Moje dzieci 1 października miały 10 urodziny, a to dla mnie bardzo ważny dzień i akurat tak się złożyło, że te wszystkie prezenty wygrałam tak około tego dnia, to niesamowity zbieg okoliczności.
A kwiaty dla Was moje kochane obserwatorki, bo fajne z Was dziewczyny.

Pozdrawiam cieplutko i miłej niedzieli Wam kochani życzę.

środa, 8 października 2014

Zostałam okradziona


Dziewczyny jakiś czas temu pokazałam Wam kurs na ławeczkę z patyczków do lodów. Chciałam się z Wami podzielić moim pomysłem na fajną rzecz z niby niczego. Miło mi było, że i ja mogę Was czegoś nauczyć, zainspirować, bo Wy wciąż mnie inspirujecie i uczycie. Chciałam coś dać od siebie. Jakież było moje zdziwienie jak wczoraj przeglądając linki na pulpicie bloggera zobaczyłam, że mój kurs został skradziony i opatrzony logiem jakiejś osoby. Co z tego, że na końcu podała źródło skopiowania to nawet nie jest aktywny link, mnie o pozwolenie nie pytała. Skradzione zostały zdjęcia z dwóch postów. Szlag mnie trafił. Sami zobaczcie http://marrietta.ru/post339269025/?upd. To moje zdjęcia, to ja je zrobiłam, to ja poświęciłam swój czas, a ta osoba mi je bezczelnie ukradła. Jestem wściekła, nikt nie pytał mnie o pozwolenie. Mam nauczkę, znak wodny trzeba zacząć umieszczać, brak poszanowania cudzej własności.
Dziewczyny, musiałam, po prostu musiałam, bo mi przykro, bo wściekła jestem, łzy w oczach mam to pisząc. Może ktoś powie, że nie warto, że to świat się nie wali, ale jestem rozgoryczona i jeśli możecie to napiszcie jej kilka słów co o tym myślicie, bo ja obawiam się, że mogłabym jej bardzo niecenzuralną wiązankę zostawić i muszę najpierw ochłonąć.
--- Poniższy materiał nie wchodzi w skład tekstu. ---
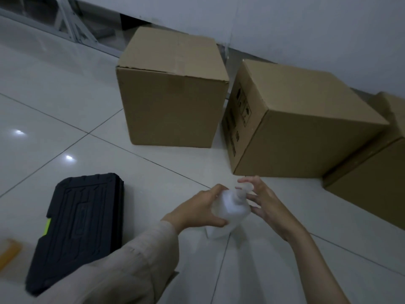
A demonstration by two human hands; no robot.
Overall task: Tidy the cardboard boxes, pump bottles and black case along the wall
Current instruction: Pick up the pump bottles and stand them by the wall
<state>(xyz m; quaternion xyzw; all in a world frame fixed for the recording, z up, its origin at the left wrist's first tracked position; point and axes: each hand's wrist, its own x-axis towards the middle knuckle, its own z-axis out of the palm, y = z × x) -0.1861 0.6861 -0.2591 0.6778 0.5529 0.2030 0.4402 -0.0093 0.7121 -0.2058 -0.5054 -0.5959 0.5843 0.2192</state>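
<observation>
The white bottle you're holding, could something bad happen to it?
Maybe. The left hand grips the pump bottle by its body while the right hand fingers the pump head, so a press there might squirt liquid onto the tiled floor. The floor looks glossy, so a spill could be slippery. The black case lies close by the left sleeve and could get bumped.

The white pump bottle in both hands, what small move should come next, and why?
Probably carry the pump bottle forward and set it upright near the wall, in the gap beside the left cardboard box. The left hand has a grip on its body while the right hand touches the pump, and it is out on the open tiled floor.
</observation>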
czwartek, 2 października 2014

Jesienne jeże

Witajcie moi mili, bardzo się cieszę, że powiększa się wciąż grono osób, które chcą obserwować mojego bloga, to bardzo miłe :-).
Wczoraj cały dzień padał u mnie deszcz, tak z chęci rozweselenia i umilenia sobie czasu, zrobiłam w końcu jeże z miechunki, widziałam kiedyś takie w internecie i zamarzyły mi się jako dekoracja na parapet w ganku. Położyłam tam jeszcze trochę kasztanów, orzechów, wygląda to bardzo efektownie.
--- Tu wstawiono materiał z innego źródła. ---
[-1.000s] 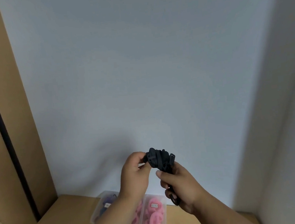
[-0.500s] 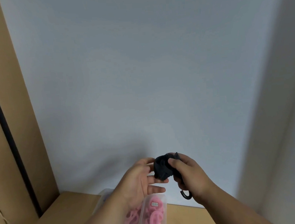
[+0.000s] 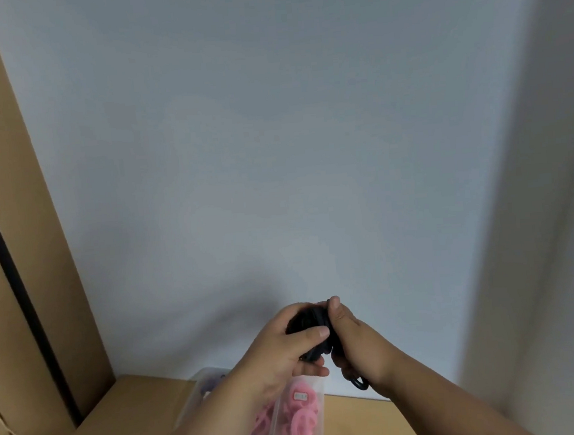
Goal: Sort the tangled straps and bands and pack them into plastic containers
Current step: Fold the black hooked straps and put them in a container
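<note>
Black strap bundle (image 3: 309,322): up in the air, above the pink-filled boxes (image 3: 299,419) | left hand (image 3: 285,346) and right hand (image 3: 352,339) both curl tight round it | looks soft, light, floppy | best squeezed at the middle.

Setting looks like a packing or storage corner rather than a home room: plain pale wall (image 3: 273,149), bare and unfinished, with tall cardboard sheets (image 3: 12,239) leaning at the left. A brown cardboard surface (image 3: 139,411) serves as the worktop, carrying clear plastic containers (image 3: 299,419) of pink bands (image 3: 301,422), 1 with a small label.
</note>
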The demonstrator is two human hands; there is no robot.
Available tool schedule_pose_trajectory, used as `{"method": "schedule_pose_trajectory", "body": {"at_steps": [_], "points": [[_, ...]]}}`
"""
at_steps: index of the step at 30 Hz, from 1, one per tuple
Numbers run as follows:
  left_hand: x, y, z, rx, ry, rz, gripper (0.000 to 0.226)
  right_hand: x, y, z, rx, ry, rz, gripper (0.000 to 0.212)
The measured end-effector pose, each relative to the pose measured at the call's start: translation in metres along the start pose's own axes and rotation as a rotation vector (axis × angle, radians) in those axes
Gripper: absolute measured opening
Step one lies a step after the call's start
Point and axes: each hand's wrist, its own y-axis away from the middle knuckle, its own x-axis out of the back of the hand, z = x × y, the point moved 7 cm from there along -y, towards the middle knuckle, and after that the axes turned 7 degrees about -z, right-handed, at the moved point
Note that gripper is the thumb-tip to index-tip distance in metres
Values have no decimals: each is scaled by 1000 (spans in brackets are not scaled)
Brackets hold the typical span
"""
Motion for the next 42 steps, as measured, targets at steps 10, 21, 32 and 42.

Taka ciekawostka o miechunce. Nazywana jest rodzynką peruwiańską, jest jadalna, dodawana do deserów, sosów. W smaku trochę cierpka, coś jak pomidor, mirabelka i agrest w jednym. Mnie nie powalił jej smak, muszę jeszcze spróbować w smaku suszonej, bo podobno przypomina rodzynki.

Miechunkowe jeże zgłaszam na wyzwanie w Szufladzie "Ostre"

http://szuflada-szuflada.blogspot.com/2014/09/ostre-otworz-szuflade-we-wrzesniu_15.html

oraz na wyzwanie u Madame Wu "taka sytuacja" . Zrobienie takiego jednego zajmuje mi około 45 minut i zrobione są "z niczego".